India's domestic CCUS activity is still largely at the pilot stage. Indian Oil Corporation Limited (IOCL) launched a CCUS facility at the Gandhar oil field in January 2026, and industrial-scale capture is planned for the Koyali refinery in Gujarat. State-owned energy companies including ONGC, HPCL, and BPCL are progressing CCUS integration into their upstream and downstream operations. In addition, India's membership in the Asia CCUS Network provides access to regional knowledge-sharing and technology transfer frameworks that can accelerate the learning curve for domestic deployment.

The Unit Economics of Scaling Carbon Capture in India

The financial calculus of CCUS deployment in India reveals both the ambition and the constraints of the ₹20,000 crore commitment. Current estimates place the cost of capturing 1 MT of CO₂ per year at between ₹900 crore and ₹1,000 crore (approximately US$95 to US$106 million at current exchange rates).

Scaling this to a 10 MT annual capacity would require approximately ₹15,000 crore in capital deployment, broadly consistent with the government's planned allocation when accounting for the remaining balance supporting regulatory infrastructure, R&D investment, and viability gap funding for early commercial projects.

A frequently raised counterpoint concerns opportunity cost. Analysis cited in Telangana Today notes that the same ₹20,000 crore allocation could alternatively fund 10 to 15 GW of utility-scale solar capacity, alongside large-scale energy efficiency programmes. Solar costs in India have declined sharply, with utility-scale projects frequently priced below ₹40 crore per MW. The broader discussion around renewable mining solutions illustrates how clean energy integration is already reshaping industrial economics across related sectors.

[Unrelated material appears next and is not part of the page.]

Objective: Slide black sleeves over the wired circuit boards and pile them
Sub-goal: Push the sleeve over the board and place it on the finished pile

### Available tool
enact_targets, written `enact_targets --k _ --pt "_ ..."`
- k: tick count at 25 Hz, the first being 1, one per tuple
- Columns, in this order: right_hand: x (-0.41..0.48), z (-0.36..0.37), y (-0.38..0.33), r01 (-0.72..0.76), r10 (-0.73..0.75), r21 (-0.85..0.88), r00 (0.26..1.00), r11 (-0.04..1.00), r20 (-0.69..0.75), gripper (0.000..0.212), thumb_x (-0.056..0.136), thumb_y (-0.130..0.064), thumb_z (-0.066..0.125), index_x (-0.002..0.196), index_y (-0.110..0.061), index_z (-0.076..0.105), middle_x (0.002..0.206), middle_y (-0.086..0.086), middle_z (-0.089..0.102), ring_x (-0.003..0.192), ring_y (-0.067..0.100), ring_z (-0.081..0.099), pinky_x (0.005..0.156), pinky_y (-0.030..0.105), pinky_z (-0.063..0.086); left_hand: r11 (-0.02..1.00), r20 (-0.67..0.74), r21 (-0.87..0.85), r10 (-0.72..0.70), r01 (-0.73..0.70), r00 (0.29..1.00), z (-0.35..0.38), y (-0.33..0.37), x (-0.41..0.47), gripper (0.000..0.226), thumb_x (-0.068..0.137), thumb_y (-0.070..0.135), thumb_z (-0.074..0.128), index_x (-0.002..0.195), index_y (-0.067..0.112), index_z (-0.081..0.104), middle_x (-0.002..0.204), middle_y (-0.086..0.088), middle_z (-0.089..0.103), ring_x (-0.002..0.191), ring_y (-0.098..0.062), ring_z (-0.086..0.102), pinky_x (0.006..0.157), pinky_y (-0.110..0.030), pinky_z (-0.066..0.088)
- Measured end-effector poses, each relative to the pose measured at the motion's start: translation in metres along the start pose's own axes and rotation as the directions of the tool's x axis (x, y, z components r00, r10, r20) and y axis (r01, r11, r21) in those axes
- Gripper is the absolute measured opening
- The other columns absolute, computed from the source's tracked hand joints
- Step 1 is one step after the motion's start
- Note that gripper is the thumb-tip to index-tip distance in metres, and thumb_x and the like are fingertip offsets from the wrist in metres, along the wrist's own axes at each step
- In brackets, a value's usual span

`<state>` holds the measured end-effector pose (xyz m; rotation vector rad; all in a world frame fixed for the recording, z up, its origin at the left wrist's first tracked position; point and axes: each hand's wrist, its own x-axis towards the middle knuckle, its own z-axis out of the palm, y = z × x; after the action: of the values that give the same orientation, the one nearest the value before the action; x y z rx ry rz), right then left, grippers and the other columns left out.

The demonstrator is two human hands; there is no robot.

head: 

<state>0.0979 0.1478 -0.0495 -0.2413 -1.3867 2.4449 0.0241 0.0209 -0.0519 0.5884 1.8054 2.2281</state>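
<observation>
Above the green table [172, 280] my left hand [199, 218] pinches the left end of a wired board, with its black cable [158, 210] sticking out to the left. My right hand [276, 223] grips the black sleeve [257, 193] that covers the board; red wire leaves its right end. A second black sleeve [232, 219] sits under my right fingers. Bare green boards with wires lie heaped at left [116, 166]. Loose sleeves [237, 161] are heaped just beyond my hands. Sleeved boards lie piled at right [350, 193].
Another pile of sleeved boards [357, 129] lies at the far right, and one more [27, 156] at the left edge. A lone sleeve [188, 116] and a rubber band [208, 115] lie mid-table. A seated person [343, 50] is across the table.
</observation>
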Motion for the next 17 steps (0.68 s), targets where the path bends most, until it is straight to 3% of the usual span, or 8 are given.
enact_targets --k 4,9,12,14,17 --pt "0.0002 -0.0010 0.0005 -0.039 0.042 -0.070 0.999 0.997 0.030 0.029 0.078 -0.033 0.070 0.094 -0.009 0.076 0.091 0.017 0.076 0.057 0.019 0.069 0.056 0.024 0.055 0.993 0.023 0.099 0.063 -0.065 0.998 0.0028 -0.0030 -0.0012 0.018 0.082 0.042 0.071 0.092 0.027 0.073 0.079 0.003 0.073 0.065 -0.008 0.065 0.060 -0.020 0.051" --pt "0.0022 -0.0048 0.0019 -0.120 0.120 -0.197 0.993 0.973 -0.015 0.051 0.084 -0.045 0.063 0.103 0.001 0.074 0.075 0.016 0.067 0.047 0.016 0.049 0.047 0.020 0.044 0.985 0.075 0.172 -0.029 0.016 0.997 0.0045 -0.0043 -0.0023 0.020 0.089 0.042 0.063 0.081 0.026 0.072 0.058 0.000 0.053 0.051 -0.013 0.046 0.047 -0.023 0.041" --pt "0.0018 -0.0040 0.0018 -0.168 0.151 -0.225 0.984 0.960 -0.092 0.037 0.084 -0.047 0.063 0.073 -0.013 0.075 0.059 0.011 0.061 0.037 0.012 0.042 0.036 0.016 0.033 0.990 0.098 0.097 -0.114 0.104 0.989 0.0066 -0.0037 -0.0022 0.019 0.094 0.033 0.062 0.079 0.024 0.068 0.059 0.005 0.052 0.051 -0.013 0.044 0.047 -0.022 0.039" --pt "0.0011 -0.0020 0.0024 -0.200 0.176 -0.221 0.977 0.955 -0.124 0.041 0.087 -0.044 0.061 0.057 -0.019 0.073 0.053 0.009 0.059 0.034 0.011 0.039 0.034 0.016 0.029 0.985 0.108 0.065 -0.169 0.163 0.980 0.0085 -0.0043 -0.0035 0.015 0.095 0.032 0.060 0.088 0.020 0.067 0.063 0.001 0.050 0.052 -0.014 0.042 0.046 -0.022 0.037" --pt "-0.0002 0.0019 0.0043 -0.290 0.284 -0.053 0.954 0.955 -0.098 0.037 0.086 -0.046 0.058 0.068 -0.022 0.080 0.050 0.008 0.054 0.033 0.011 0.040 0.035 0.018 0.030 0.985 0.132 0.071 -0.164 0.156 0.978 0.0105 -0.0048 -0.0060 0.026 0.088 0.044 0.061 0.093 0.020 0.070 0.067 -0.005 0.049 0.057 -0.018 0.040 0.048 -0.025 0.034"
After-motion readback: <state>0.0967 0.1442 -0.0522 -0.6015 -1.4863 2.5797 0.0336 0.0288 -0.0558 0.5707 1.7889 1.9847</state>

The critical analytical point this comparison misses is sector applicability. Solar deployment decarbonises electricity generation. CCUS targets the chemical and thermal process emissions that solar cannot reach. The two technologies are not substitutes; they address structurally different emission sources. The genuine debate is about the sequencing and proportionality of investment, not a binary choice between renewables and CCUS.

The EU Carbon Border Adjustment Mechanism as a Commercial Forcing Function

Beyond domestic climate policy, the India carbon capture investment is being shaped by an external trade pressure mechanism that creates a direct financial penalty for inaction. The European Union's Carbon Border Adjustment Mechanism (CBAM) places carbon-equivalent import tariffs on goods based on their embedded emissions content, with steel, cement, and chemicals among the primary covered sectors.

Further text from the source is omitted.